JFK GeoTrail – A Day in Dallas
This geocache is part of a 14 cache GeoTrail series. To complete the GeoTrail, visit the website at http://www.jfk50geotrail.com and download the Passport. You will need to take the Passport with you to each cache and be ready to write, punch, or stamp the appropriate markings that are hidden in each cache. Once complete, follow the instructions to receive your commemorative token.
Discharge from the Marines
Lee Harvey Oswald was given a need-based honorable discharge from the U.S. Marines in October 1959. To obtain this discharge, Oswald dishonestly told the Marines that his mother had become ill and needed his assistance. It was later changed to a “Section 8” discharge when he immediately defected to the Soviet Union and attempted to become a Soviet citizen. A Section 8 discharge, which is no longer used by the U.S. military, was given to those soldiers who were mentally unfit for service. It also deprived them of veterans’ benefits. This designation represented an undesirable discharge, and included a wide variety of medical and psychological diagnoses, as well as those who were deemed mentally unfit or had personality disorders that were detrimental to their units.

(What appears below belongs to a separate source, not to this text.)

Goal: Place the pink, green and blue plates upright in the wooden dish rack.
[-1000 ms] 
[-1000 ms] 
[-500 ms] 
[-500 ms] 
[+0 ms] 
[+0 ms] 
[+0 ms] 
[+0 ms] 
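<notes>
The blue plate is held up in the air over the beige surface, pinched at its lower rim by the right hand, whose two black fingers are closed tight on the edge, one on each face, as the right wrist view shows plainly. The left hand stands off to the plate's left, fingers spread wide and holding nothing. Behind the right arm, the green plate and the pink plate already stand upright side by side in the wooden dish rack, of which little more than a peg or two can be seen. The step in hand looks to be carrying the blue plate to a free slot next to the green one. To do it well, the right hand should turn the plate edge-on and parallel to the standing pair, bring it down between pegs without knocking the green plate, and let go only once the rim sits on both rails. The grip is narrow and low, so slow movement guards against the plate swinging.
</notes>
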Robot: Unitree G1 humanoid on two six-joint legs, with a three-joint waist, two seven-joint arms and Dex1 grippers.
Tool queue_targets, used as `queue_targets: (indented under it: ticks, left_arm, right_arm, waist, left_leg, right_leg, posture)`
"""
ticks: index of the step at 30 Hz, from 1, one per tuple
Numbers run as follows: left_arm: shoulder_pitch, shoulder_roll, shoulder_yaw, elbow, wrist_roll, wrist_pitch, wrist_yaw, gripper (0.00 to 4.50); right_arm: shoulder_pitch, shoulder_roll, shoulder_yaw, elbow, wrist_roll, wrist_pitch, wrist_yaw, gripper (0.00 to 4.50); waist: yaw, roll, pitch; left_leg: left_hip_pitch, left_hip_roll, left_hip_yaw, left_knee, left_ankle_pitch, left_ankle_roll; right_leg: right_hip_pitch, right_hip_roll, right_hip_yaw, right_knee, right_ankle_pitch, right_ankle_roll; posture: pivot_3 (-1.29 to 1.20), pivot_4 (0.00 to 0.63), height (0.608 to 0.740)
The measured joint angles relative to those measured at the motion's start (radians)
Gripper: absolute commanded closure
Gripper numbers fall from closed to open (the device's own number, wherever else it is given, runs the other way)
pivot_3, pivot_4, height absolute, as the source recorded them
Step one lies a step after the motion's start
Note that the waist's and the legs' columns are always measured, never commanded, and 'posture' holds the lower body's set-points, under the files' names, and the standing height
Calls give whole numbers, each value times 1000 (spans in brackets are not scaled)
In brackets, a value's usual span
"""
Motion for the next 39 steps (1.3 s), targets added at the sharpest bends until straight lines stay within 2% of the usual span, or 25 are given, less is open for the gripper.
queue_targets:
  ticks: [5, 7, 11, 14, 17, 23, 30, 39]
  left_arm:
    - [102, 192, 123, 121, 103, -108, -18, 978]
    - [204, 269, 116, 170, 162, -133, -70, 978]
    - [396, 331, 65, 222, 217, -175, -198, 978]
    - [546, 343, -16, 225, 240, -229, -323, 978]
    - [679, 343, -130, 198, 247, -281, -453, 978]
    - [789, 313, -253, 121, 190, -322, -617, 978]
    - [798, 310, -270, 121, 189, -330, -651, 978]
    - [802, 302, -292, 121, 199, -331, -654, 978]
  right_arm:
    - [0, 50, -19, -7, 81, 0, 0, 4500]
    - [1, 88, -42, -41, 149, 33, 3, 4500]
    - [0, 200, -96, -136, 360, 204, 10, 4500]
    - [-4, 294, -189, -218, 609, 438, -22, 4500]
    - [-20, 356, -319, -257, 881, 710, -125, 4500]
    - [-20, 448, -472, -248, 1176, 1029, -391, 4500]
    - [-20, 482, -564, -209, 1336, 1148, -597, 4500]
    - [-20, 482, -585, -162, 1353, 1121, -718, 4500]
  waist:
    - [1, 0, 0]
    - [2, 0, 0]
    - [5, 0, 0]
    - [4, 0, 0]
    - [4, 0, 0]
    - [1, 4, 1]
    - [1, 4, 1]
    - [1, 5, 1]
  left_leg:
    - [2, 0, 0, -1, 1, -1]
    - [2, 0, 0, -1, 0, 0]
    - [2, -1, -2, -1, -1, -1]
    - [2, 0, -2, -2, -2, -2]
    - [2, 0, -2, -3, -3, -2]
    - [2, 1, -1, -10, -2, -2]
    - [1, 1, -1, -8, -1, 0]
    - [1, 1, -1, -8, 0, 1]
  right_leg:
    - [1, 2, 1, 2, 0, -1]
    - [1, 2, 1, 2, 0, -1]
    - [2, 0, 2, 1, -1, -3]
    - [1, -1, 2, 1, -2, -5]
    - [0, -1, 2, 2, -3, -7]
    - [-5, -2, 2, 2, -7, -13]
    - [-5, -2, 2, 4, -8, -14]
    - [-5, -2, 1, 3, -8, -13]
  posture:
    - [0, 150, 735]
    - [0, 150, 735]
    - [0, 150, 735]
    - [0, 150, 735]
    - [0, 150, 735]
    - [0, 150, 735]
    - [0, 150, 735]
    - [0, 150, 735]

In the Soviet Union, Oswald threatened to renounce his U.S. citizenship and obtain Soviet citizenship. Even with the promise of disclosing military secrets, which he was privy to as a radar operator with classified security clearance, the Soviets denied his request. The day before his visa was to expire requiring him to leave the country, he slashed his left wrist in his bathtub, just before his intourist escort came to take him to the airport to leave Russia. He later said that he did this to shock his overbearing mother, whose rearing of Oswald affected him tremendously throughout his life. After hospitalization and psychiatric monitoring, he was given a job and allowed to stay longer in Russia.
Moving to Oak Cliff
Oswald met and married Marina, a Russian student at the time, and they soon had a daughter together. In June 1962, they approached the U.S. Embassy and borrowed more than $400 so that Oswald could return to the U.S. with his new family. Upon their return, the couple and their daughter settled into a home on Neely Street in Oak Cliff. It was in the back yard of this house where Marina made the famous photograph of Lee Harvey Oswald proudly displaying his new rifle and a handful of Cuban communist literature, with his handgun on his hip.
Lee Harvey Oswald poses with the mail order rifle he later used to assassinate President John F. Kennedy.
Oswald’s camera that documented his possession of the Presidential murder weapon months before the event.
After just a few months at the Neely Street house, they moved around the corner to a 10-unit apartment complex at 604 Elsbeth Street. They lived in apartment #2 on Elsbeth from November 1962 until March 1963. This apartment complex was recently torn down.
You are looking for a small bison tube in a quite little area tucked away from most prying eyes. Looking west and just across Neely Street near the cache, you have a clear view of the old and nearly dilapidated yellow Neely House where Oswald settled for several months upon his return from Russia.